• _TASK DETAILS_: Which lines below include the string "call"? Please show each one.

• _DATA SECTION_:
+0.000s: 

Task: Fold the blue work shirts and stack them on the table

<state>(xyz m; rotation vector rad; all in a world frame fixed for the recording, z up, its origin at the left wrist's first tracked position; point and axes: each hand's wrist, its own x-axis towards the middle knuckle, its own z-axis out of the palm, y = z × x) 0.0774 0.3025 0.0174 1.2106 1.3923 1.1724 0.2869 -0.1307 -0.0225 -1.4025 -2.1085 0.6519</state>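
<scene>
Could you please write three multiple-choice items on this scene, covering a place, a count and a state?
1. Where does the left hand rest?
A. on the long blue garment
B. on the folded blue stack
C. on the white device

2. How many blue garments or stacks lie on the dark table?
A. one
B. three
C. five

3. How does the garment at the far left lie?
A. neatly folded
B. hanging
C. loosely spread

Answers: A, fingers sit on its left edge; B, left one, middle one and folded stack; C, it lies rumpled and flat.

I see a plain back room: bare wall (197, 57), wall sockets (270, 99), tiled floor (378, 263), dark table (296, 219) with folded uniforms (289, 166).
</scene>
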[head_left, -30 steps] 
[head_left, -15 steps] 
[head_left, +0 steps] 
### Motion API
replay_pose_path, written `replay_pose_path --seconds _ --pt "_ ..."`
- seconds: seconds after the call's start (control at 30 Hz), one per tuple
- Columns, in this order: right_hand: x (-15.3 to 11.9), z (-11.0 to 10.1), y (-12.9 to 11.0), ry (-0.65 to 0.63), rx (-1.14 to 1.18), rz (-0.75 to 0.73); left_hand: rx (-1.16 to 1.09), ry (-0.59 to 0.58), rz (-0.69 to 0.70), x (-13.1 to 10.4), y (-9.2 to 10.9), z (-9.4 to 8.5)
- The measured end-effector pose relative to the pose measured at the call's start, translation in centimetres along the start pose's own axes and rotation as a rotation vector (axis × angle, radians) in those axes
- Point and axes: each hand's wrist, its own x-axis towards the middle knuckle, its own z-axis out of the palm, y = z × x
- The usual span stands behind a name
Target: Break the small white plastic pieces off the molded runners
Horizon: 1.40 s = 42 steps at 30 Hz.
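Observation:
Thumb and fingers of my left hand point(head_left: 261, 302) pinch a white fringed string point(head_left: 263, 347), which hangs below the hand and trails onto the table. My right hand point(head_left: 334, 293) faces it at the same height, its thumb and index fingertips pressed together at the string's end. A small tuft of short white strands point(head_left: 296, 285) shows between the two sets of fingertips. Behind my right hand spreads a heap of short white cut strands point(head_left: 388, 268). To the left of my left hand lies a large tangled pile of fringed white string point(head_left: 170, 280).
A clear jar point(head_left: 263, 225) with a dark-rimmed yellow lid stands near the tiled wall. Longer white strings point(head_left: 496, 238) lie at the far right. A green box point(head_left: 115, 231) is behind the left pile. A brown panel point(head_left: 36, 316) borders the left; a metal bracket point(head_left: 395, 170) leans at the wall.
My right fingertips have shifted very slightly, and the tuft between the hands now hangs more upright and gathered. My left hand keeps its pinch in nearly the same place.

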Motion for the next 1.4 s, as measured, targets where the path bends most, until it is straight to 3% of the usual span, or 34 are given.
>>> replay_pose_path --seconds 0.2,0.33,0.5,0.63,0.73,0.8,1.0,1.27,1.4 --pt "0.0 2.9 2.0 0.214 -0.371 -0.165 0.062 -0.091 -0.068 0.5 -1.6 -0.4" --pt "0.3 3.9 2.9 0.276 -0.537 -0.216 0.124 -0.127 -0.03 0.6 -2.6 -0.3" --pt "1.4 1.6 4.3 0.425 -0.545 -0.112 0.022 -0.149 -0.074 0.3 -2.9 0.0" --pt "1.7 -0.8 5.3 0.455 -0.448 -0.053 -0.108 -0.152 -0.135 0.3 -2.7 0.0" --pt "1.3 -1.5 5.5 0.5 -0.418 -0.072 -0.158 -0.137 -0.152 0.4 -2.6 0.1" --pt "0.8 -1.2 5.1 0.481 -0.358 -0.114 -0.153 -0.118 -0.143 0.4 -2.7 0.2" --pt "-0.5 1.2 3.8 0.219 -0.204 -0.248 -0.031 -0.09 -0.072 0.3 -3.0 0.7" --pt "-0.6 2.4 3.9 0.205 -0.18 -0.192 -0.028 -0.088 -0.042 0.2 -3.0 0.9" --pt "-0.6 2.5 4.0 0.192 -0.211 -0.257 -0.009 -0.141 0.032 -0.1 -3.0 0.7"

• _SOLUTION FOR THIS EXERCISE_:
- seconds: seconds after the call's start (control at 30 Hz), one per tuple
- The measured end-effector pose relative to the pose measured at the call's start, translation in centimetres along the start pose's own axes and rotation as a rotation vector (axis × angle, radians) in those axes

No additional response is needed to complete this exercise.